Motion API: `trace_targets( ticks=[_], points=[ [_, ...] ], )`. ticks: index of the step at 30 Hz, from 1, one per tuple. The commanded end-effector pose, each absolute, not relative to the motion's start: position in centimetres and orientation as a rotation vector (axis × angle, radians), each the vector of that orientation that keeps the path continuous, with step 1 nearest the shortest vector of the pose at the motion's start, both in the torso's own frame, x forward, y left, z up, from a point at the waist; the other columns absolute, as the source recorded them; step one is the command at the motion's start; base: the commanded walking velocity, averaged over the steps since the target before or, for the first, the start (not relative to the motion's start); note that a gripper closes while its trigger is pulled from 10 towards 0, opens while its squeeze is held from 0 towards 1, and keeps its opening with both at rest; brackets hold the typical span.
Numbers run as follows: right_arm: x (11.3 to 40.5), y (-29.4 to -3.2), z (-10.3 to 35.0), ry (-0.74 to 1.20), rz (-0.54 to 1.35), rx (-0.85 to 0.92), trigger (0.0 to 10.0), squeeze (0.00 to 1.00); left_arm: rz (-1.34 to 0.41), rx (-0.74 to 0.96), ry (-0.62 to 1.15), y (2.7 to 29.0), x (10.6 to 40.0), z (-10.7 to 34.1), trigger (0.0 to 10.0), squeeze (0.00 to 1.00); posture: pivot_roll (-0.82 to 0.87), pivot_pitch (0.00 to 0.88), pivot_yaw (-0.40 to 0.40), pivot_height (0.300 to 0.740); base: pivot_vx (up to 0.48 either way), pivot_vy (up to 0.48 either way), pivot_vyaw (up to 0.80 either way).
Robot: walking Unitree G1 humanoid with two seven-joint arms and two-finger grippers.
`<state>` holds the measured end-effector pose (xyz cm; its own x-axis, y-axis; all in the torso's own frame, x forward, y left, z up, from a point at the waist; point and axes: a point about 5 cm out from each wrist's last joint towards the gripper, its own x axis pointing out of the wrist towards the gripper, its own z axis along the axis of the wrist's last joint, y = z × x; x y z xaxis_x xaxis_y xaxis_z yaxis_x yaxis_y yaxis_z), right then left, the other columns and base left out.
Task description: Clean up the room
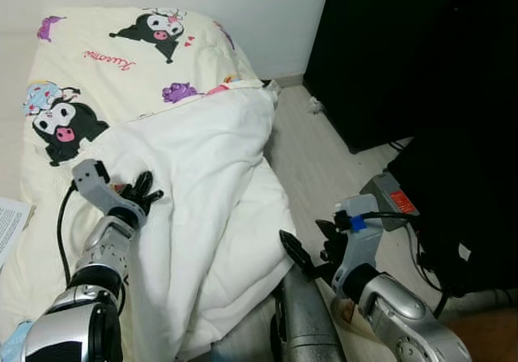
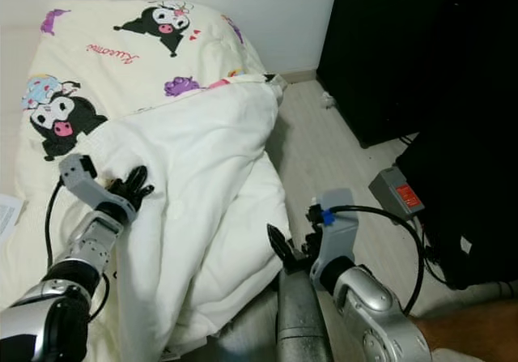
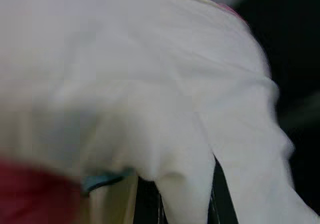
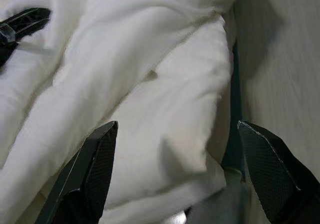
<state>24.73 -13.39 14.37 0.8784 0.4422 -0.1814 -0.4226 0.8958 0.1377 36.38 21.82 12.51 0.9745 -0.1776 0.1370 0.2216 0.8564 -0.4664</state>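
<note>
right gripper (image 1: 312,253), fingers spread wide and empty, is hovering near the rumpled white duvet (image 1: 210,208); left gripper (image 1: 139,192) is pinching its fold. bed-making barely begun.

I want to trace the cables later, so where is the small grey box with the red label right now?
In the left eye view, the small grey box with the red label lies on the pale wood floor on the robot's right, beside the black cabinet.
</note>
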Motion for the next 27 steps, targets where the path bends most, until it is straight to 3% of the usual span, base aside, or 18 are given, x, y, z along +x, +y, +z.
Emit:
trace_targets(
  ticks=[1,2,3,4,5,6,7,8,9,10,11,12,13,14,15,16,21,27],
  points=[
    [24.6,-13.5,13.9,0.226,0.448,0.092,10.0,0.0,-0.267,-0.474,-0.073,21.0,36.1,11.9,0.0,0.0,-0.29,0.268,-0.016,0.55,0.0,0.0,0.0],
    [25.0,-13.4,14.0,0.216,0.453,0.088,10.0,0.0,-0.461,-0.411,-0.081,19.1,35.6,12.2,0.0,0.0,-0.28,0.253,-0.015,0.55,0.0,0.0,0.0],
    [25.0,-13.4,14.0,0.216,0.453,0.088,10.0,0.0,-0.461,-0.411,-0.081,19.1,35.6,12.2,0.0,0.0,-0.28,0.253,-0.015,0.55,0.0,0.0,0.0],
    [25.5,-13.4,14.2,0.206,0.457,0.083,10.0,0.0,-0.69,-0.364,-0.066,16.8,34.5,12.2,0.0,0.0,-0.28,0.238,-0.013,0.55,0.0,0.0,0.0],
    [25.5,-13.4,14.2,0.206,0.457,0.083,10.0,0.0,-0.69,-0.364,-0.066,16.8,34.5,12.2,0.0,0.0,-0.28,0.238,-0.013,0.55,0.0,0.0,0.0],
    [26.1,-13.4,14.3,0.193,0.459,0.079,10.0,0.0,-0.934,-0.333,-0.017,14.1,32.5,11.7,1.1,0.0,-0.26,0.207,-0.009,0.55,0.0,0.0,0.0],
    [26.1,-13.4,14.3,0.193,0.459,0.079,10.0,0.0,-0.934,-0.333,-0.017,14.1,32.5,11.7,1.1,0.0,-0.26,0.207,-0.009,0.55,0.0,0.0,0.0],
    [26.7,-13.5,14.6,0.179,0.46,0.071,10.0,0.0,-1.151,-0.314,0.054,11.3,29.9,10.7,2.0,0.0,-0.26,0.187,-0.006,0.55,0.0,0.0,0.0],
    [26.7,-13.5,14.6,0.179,0.46,0.071,10.0,0.0,-1.151,-0.314,0.054,11.3,29.9,10.7,2.0,0.0,-0.26,0.187,-0.006,0.55,0.0,0.0,0.0],
    [27.2,-13.5,14.8,0.164,0.46,0.064,10.0,0.0,-1.324,-0.321,0.136,9.0,27.0,9.4,2.6,0.0,-0.26,0.169,-0.001,0.55,0.0,0.0,0.0],
    [27.7,-13.5,15.0,0.152,0.461,0.058,10.0,0.0,-1.432,-0.337,0.209,7.2,24.8,8.0,2.0,0.0,-0.26,0.15,0.002,0.55,0.0,0.0,0.0],
    [27.7,-13.5,15.0,0.152,0.461,0.058,10.0,0.0,-1.432,-0.337,0.209,7.2,24.8,8.0,2.0,0.0,-0.26,0.15,0.002,0.55,0.0,0.0,0.0],
    [28.1,-13.5,15.3,0.139,0.46,0.054,10.0,0.0,-1.49,-0.352,0.256,5.8,23.3,6.9,3.1,0.0,-0.27,0.14,0.004,0.55,0.0,0.0,0.0],
    [28.5,-13.6,15.5,0.129,0.459,0.049,10.0,0.0,-1.505,-0.373,0.284,4.8,22.7,6.0,7.6,0.0,-0.27,0.123,0.006,0.55,0.0,0.0,0.0],
    [28.7,-13.7,15.6,0.122,0.458,0.046,10.0,0.0,-1.497,-0.365,0.291,4.1,22.5,5.5,7.6,0.0,-0.27,0.119,0.006,0.55,0.0,0.0,0.0],
    [28.9,-13.8,15.7,0.116,0.458,0.041,10.0,0.0,-1.468,-0.37,0.296,3.3,22.7,5.2,10.0,0.0,-0.27,0.111,0.007,0.55,0.0,0.0,0.0],
    [29.1,-13.9,15.8,0.108,0.458,0.036,10.0,0.0,-1.403,-0.363,0.295,2.3,23.1,5.0,10.0,0.0,-0.27,0.097,0.012,0.55,0.0,0.0,0.0],
    [29.9,-13.9,15.9,0.084,0.454,0.032,10.0,0.0,-1.16,-0.383,0.3,1.1,25.5,5.8,10.0,0.0,-0.26,0.065,0.026,0.55,0.0,0.0,0.0]
  ],
)
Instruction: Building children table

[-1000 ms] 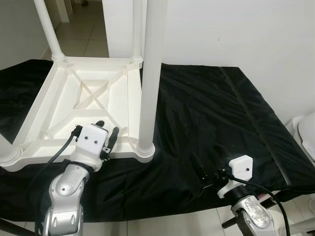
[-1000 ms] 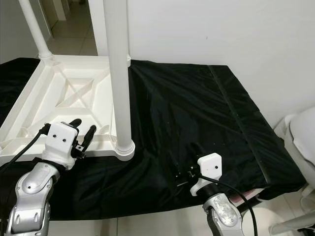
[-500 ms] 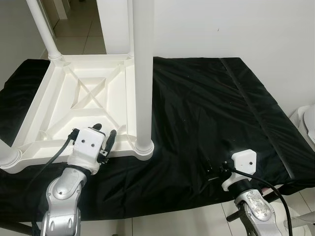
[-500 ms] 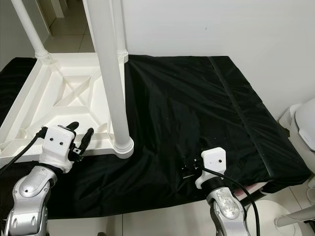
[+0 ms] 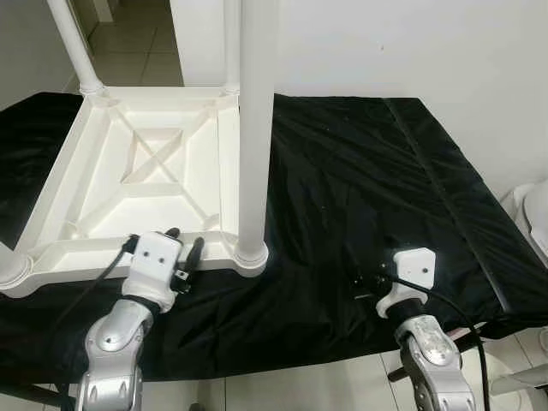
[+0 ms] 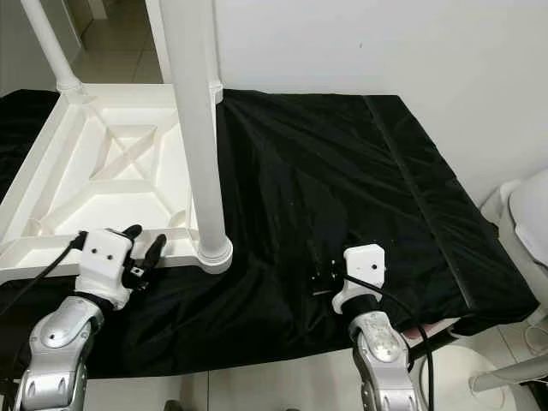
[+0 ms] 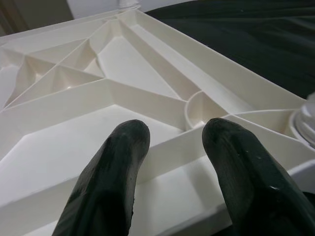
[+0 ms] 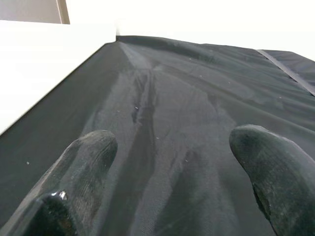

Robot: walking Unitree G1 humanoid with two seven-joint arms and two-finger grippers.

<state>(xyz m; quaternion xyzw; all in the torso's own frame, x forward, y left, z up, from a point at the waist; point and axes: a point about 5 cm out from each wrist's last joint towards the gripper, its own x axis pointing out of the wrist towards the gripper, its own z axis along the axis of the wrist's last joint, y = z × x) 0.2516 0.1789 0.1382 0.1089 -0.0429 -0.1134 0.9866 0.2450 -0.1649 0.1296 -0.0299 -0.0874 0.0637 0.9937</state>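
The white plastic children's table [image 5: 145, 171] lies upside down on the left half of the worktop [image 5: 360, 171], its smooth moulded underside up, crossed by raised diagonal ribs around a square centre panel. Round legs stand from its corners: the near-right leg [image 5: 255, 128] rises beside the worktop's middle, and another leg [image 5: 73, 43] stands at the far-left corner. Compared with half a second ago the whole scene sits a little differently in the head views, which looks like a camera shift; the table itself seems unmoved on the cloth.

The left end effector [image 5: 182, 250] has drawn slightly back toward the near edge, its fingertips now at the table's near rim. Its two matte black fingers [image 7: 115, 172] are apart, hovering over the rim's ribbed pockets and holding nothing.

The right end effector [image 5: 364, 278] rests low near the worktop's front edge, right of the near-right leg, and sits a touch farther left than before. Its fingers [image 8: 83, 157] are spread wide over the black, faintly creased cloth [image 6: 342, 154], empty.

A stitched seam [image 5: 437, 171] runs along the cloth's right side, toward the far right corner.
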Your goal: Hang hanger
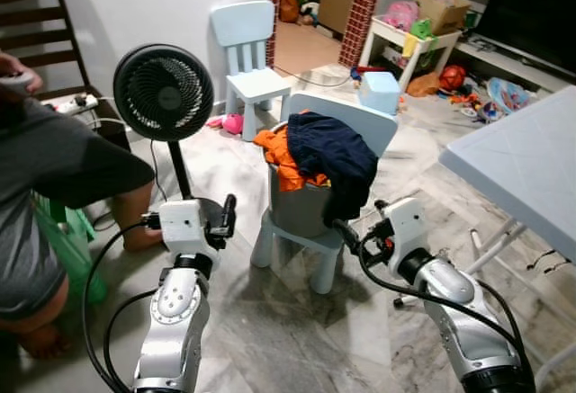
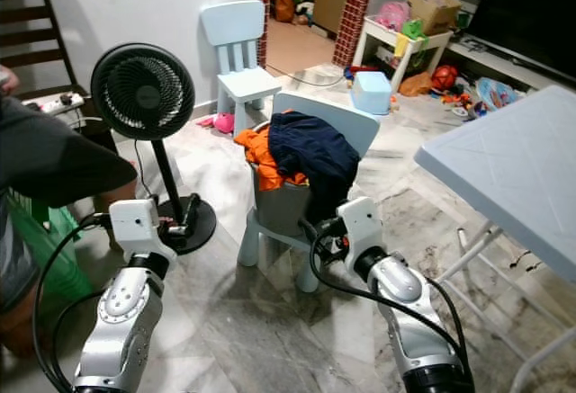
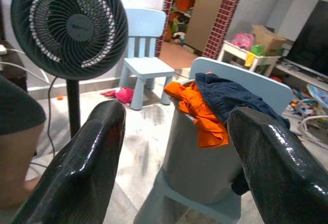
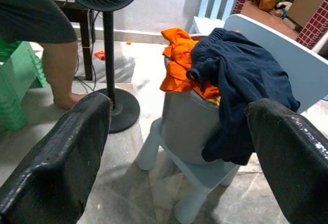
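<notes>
marble floor [image 1: 270,321], laundry bucket [image 4: 192,126] (clothes-filled) before open pincers [image 4: 174,147]

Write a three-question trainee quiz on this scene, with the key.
1. True or false: the grey bin stands on the floor.
2. Which garment hangs over the side of the bin towards the right gripper? A) orange cloth B) navy cloth C) a white towel
3. What tall black appliance stands to the robot's left of the small chair, beyond the left gripper?

Key
1. False: it sits on the small chair's seat.
2. B
3. The fan
</notes>
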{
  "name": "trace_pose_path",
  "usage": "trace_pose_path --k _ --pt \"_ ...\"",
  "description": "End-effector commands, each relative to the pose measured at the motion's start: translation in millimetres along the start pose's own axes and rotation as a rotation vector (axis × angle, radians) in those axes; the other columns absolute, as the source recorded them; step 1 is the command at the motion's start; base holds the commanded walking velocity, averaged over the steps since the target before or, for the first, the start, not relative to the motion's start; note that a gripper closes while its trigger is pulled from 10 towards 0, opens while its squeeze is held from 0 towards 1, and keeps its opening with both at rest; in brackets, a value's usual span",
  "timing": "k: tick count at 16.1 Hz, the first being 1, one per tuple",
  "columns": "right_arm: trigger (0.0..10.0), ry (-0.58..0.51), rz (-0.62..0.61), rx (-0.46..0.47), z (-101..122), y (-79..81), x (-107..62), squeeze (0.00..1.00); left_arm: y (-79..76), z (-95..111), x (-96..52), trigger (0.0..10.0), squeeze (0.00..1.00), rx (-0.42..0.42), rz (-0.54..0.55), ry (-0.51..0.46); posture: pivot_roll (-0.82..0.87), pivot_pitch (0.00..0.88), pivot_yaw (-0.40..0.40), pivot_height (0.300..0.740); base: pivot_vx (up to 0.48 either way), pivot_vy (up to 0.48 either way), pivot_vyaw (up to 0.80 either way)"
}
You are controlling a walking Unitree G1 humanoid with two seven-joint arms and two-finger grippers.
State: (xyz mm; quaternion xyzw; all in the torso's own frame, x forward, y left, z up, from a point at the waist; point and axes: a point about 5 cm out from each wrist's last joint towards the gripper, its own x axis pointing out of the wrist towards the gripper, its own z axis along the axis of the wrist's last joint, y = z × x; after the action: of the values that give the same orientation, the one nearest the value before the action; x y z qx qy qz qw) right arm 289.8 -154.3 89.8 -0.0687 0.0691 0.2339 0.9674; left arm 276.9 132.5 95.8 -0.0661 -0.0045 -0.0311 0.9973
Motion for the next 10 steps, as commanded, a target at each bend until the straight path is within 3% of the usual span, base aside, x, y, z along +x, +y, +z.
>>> trace_pose_path --k 1,5,10 --pt "10.0 0.005 -0.006 -0.003 -0.9 -3.7 -1.3 0.0 -3.3 0.6 -0.2 10.0 0.0 -0.003 -0.018 -0.008 -0.06 0.0 -0.108 0.74 0.0 0.0 0.0" --pt "10.0 0.006 -0.003 -0.005 -2.4 -1.6 -2.3 0.0 -4.0 0.6 0.0 10.0 0.0 0.001 -0.028 -0.012 -0.06 0.0 -0.104 0.74 0.0 0.0 0.0" --pt "10.0 0.005 -0.006 -0.009 -1.9 -2.3 -2.2 0.0 -4.3 1.0 0.3 10.0 0.0 0.001 -0.037 -0.018 -0.06 0.0 -0.103 0.74 0.383 0.0 0.0"
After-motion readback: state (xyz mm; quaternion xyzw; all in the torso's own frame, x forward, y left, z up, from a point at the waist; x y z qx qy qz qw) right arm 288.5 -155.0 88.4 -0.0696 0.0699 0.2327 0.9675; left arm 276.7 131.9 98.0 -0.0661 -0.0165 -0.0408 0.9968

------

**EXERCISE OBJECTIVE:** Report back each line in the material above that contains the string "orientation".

**RESPONSE FOR THIS EXERCISE:**
Motion API: `trace_targets( ticks=[_], points=[ [_, ...] ], )`. ticks: index of the step at 30 Hz, from 1, one per tuple. The commanded end-effector pose, each absolute, not relative to the motion's start: position in centimetres and orientation as a rotation vector (axis × angle, radians), each the vector of that orientation that keeps the path continuous, with step 1 nearest the shortest vector of the pose at the motion's start, both in the torso's own frame, x forward, y left, z up, from a point at the waist; the other columns absolute, as the source recorded them; step one is the command at the motion's start; base: the commanded walking velocity, averaged over the steps since the target before or, for the first, the start (not relative to the motion's start); note that a gripper closes while its trigger is pulled from 10 towards 0, opens while its squeeze is held from 0 towards 1, and keeps its opening with both at rest; brackets hold the typical span.
State: (xyz mm; quaternion xyzw; all in the torso's own frame, x forward, y left, z up, from a point at the waist; point and axes: a point about 5 cm out from each wrist's last joint towards the gripper, its own x axis pointing out of the wrist towards the gripper, its own z axis along the axis of the wrist's last joint, y = z × x; after the action: of the values that give the same orientation, the one nearest the value before the action; x y z qx qy qz qw) right arm 289.8 -154.3 89.8 -0.0687 0.0691 0.2339 0.9674; left arm 276.9 132.5 95.8 -0.0661 -0.0045 -0.0311 0.9973

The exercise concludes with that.